Just as balloons pop when there is too much air added, so too, they change shape when deflated and they reach a critical return to pressure. 

Perhaps, the global economic inflation outlook is also changing like a balloon – and with it economic volatility.

The start of 2018 has turned from a bull run to a bear dance. The weekly move lower in equities was the worst in 2 years and for the blue-chip Dow Jones Industrial Average (DJI) the worst since 2008. While the equity market acceleration in the U.S. since November 2016 has led to $7.4 trillion in gains, this last week saw a loss of $1.25 trillion.

The blame for the turnabout according to financial analysts falls mostly on on interest rates both in the U.S. and globally. The central bankers are trying to regain their moral high ground as they remove the liquor from the easy money punch bowl. 

Just the talk of removing QE in Europe has sent rates their up and as the FOMC remains on track for 3 hikes in 2018, so too U.S. rates are back towards 3% in 10-year. 

But central bankers alone don’t drive markets, rather the role of fiscal deficits particularly in the U.S. drive up the cost of money and the doubt that growth alone can save the budgets planned. Others see the turn more about shaking out the weak hands of over enthusiastic investors, hitting all positions from commodities to bitcoins (BTC) to equities.

Perhaps the most important reason for the correction comes from the real economy where growth and inflation are beginning to look connected – particularly in the U.S. – where tighter labor markets drive up wages.
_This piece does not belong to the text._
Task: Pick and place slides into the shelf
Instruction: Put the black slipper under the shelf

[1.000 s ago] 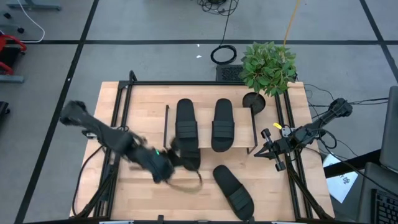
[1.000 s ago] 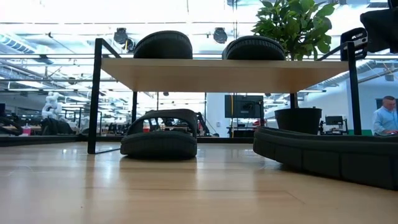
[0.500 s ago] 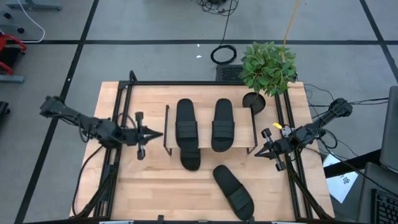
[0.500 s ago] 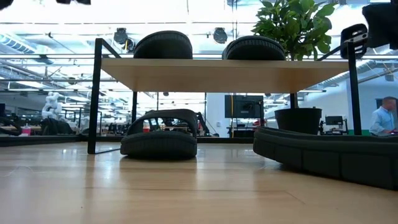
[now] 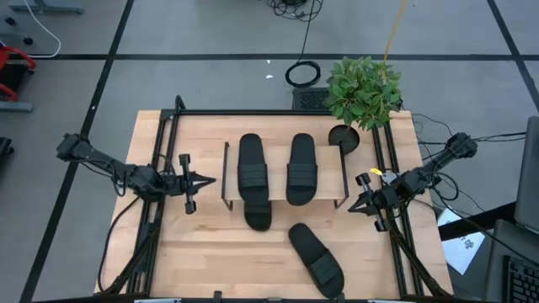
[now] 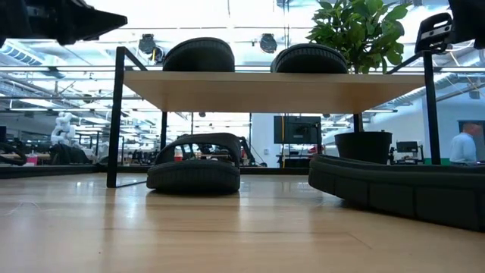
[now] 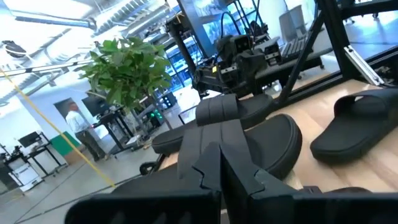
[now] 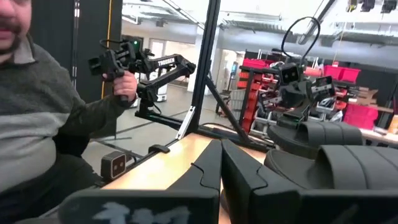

The fear of inflation destroying real demand returns and proves to central bankers that printing money still does work to offset deflation and prove Friedman right. The essential issue for the month has been set last week – is this a correction or a reversal of the bull market trend? 

To be clear, we won’t know the answer in the week ahead, but we will get a better picture of the overall mood, a more complete list of drivers, and some further economic data.

The most interesting point about last week and price moves may be in the correlations shifting. U.S. dollar (USD/EUR) and rates rejoined while divergence in equities rolled towards one. 

No one is so certain as they were in January or more accurately in 2017 as the central bank support process for financial stability is in doubt. 

The mean reverting qualities of asset classes to each other – bonds to equities, forex and commodities – is in doubt thanks to leverage and years of QE, but perhaps those correlations are still in play as volatility across all markets returns to a more normal state. 

The balloon theory of volatility moving from one sector to another, from one asset class to another seems to be in play again with the USD and bonds on the front lines.